_DESCRIPTION OF THE TASK_: Copy each line below that has "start".

_PROVIDED MATERIAL_:
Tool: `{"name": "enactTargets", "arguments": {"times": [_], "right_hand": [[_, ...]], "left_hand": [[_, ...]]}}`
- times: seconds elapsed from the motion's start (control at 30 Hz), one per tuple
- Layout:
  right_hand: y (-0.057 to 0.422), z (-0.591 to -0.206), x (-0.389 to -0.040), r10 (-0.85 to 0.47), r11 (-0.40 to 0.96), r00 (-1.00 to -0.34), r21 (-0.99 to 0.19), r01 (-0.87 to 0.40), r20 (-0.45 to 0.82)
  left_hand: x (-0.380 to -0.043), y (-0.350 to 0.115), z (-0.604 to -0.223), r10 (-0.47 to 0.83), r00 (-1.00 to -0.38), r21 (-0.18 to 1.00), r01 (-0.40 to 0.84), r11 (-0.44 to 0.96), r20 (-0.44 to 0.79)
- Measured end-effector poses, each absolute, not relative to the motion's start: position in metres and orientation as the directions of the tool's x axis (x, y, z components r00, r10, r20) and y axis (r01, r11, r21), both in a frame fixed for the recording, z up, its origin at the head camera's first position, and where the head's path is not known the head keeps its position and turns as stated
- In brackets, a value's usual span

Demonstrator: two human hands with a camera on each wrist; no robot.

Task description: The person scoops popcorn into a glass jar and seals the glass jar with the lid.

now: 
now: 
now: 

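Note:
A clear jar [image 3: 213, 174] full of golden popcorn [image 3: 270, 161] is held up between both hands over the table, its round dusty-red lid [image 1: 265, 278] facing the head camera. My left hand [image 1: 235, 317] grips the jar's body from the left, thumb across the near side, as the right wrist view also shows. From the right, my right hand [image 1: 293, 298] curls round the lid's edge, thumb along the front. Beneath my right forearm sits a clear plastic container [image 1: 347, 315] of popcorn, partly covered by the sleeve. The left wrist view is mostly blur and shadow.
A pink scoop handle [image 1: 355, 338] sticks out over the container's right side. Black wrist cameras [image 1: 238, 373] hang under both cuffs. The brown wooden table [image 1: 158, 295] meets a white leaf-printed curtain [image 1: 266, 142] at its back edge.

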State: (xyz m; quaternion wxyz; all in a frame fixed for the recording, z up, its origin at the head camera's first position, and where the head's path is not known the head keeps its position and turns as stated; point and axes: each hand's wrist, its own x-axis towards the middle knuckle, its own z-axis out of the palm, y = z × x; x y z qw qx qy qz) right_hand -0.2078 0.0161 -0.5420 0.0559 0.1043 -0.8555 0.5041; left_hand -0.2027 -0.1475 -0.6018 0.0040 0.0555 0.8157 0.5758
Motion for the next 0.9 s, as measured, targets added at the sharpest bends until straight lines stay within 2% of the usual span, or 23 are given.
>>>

_EXERCISE RESPONSE_:
- times: seconds elapsed from the motion's start (control at 30 Hz), one per tuple
- Measured end-effector poses, each absolute, not relative to the motion's start: position in metres and orientation as the directions of the tool's x axis (x, y, z components r00, r10, r20) and y axis (r01, r11, r21), both in a frame fixed for the recording, z up, its origin at the head camera's first position, and where the head's path is not known the head keeps its position and turns as stated

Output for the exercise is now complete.